**What needs to be done**
Count how many lines in the entries below hold the string "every", and respond with that number only.

**Records contained in a dataset**
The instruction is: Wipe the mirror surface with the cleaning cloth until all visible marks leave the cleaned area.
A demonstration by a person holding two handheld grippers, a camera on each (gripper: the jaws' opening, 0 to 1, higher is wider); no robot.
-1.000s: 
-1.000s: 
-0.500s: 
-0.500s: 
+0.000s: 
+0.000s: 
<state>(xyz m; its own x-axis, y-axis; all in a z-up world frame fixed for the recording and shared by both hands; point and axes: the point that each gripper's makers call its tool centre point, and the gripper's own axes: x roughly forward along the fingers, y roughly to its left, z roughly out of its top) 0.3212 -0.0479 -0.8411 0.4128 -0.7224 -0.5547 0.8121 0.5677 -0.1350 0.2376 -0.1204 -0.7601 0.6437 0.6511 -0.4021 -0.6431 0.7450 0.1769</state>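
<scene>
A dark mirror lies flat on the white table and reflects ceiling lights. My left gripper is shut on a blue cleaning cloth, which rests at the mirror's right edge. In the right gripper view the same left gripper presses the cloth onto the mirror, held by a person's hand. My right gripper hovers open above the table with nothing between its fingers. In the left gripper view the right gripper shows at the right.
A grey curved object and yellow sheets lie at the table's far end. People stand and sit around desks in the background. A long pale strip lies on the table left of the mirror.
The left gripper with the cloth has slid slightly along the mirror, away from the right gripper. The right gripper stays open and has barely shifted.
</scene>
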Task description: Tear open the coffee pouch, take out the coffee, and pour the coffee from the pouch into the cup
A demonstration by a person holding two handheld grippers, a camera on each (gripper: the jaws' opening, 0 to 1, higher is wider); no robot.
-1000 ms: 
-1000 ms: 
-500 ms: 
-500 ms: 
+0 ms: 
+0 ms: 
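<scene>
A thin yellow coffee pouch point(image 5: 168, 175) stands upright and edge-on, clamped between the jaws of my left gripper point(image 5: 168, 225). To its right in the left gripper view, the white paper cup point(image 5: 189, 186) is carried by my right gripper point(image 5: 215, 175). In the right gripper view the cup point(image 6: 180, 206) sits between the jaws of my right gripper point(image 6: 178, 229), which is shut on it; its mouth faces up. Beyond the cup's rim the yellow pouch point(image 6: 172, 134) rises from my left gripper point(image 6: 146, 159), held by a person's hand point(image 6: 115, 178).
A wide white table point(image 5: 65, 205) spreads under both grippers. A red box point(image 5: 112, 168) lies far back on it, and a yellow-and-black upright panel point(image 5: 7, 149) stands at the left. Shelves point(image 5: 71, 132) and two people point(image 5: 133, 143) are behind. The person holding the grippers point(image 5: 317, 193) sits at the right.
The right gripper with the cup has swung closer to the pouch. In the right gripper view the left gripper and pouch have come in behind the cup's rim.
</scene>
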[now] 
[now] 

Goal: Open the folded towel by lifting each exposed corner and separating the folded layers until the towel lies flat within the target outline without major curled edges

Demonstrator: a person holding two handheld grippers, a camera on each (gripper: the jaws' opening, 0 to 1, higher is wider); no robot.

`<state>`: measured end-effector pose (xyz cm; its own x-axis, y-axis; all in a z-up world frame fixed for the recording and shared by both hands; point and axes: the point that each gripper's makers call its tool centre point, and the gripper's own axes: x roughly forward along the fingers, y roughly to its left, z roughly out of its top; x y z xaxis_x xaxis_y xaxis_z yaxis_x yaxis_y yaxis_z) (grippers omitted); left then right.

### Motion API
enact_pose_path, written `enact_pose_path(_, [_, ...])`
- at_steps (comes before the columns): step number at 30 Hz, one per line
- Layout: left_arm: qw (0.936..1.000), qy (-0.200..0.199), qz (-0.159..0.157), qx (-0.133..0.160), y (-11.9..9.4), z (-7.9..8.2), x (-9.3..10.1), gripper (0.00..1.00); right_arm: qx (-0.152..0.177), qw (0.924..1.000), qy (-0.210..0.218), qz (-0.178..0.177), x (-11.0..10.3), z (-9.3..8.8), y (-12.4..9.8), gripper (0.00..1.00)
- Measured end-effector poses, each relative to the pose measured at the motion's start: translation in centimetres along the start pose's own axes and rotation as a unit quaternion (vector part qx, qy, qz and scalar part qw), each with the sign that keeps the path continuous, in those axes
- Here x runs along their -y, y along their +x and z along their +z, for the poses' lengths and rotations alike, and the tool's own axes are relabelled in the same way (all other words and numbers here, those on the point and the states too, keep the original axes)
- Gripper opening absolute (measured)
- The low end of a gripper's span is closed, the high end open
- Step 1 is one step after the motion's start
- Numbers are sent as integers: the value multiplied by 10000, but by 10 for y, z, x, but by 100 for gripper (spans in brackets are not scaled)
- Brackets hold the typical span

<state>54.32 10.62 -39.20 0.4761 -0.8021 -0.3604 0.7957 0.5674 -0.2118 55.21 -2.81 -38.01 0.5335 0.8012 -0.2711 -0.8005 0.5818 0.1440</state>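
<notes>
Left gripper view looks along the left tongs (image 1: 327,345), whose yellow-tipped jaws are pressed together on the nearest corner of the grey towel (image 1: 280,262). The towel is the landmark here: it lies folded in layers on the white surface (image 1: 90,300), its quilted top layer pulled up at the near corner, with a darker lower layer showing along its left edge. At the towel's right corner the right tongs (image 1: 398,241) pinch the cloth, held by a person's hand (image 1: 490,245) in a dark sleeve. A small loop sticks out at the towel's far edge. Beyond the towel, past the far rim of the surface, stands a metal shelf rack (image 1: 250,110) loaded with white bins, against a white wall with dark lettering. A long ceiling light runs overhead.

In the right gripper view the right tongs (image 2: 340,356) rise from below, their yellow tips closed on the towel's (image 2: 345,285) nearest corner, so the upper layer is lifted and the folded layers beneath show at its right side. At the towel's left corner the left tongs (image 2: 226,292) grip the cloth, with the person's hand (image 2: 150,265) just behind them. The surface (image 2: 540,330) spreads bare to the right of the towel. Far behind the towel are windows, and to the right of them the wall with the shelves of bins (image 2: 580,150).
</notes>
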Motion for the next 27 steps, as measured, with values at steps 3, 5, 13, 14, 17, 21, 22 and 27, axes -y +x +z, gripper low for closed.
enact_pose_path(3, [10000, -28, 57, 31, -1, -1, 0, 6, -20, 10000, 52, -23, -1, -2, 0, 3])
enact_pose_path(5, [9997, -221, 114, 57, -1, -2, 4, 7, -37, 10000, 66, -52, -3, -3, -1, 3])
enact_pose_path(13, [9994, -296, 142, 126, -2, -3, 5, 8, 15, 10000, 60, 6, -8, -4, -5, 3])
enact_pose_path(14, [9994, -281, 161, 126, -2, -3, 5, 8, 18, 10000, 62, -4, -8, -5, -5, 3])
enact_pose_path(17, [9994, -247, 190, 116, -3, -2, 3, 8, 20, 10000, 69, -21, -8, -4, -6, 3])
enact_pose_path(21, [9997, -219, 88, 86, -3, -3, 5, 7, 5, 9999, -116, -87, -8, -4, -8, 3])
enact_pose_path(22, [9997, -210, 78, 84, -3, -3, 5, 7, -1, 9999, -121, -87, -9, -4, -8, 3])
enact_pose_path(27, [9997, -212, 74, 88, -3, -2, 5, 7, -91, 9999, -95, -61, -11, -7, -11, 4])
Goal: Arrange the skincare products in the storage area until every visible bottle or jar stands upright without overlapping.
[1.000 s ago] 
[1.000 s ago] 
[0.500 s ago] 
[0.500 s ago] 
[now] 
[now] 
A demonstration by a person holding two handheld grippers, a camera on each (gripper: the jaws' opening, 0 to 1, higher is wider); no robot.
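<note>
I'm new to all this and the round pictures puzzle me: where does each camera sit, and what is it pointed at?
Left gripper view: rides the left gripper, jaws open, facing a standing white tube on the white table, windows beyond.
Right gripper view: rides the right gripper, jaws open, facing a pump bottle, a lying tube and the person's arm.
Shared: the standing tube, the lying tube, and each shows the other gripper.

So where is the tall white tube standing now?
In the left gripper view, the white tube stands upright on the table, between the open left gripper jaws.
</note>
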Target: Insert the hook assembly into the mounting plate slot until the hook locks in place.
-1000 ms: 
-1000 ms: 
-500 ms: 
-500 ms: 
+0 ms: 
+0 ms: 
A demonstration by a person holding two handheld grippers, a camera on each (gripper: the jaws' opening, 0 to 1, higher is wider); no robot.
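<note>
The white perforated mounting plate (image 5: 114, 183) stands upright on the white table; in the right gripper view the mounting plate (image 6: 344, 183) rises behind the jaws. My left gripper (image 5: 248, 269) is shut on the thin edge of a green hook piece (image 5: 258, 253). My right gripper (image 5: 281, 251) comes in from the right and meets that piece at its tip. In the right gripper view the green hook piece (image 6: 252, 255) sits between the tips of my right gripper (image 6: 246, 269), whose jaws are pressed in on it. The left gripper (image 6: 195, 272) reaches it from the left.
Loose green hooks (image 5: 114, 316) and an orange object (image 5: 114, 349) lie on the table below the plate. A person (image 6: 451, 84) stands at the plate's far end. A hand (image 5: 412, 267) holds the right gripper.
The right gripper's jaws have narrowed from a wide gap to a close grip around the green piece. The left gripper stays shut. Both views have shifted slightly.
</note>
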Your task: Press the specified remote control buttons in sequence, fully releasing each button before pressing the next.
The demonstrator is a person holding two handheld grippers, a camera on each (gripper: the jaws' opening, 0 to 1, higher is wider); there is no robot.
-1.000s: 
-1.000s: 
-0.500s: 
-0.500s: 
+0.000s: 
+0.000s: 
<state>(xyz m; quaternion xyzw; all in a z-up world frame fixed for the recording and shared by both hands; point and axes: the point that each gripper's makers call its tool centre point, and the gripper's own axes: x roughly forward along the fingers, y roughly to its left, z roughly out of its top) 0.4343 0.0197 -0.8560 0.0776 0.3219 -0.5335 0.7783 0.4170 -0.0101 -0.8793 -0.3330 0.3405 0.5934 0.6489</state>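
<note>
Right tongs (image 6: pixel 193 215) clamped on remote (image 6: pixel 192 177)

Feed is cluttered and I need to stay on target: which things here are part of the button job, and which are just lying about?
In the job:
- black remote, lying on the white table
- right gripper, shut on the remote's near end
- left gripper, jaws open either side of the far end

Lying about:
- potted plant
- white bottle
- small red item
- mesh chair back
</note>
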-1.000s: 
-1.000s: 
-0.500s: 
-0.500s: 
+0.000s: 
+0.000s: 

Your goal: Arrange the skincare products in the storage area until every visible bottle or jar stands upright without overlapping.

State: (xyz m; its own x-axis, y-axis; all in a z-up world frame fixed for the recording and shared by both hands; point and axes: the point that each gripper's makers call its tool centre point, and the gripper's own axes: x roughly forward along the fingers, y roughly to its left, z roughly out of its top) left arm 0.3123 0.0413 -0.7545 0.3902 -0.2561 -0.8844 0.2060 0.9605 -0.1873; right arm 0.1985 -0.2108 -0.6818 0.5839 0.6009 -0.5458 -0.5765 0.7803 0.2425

**Your response**
2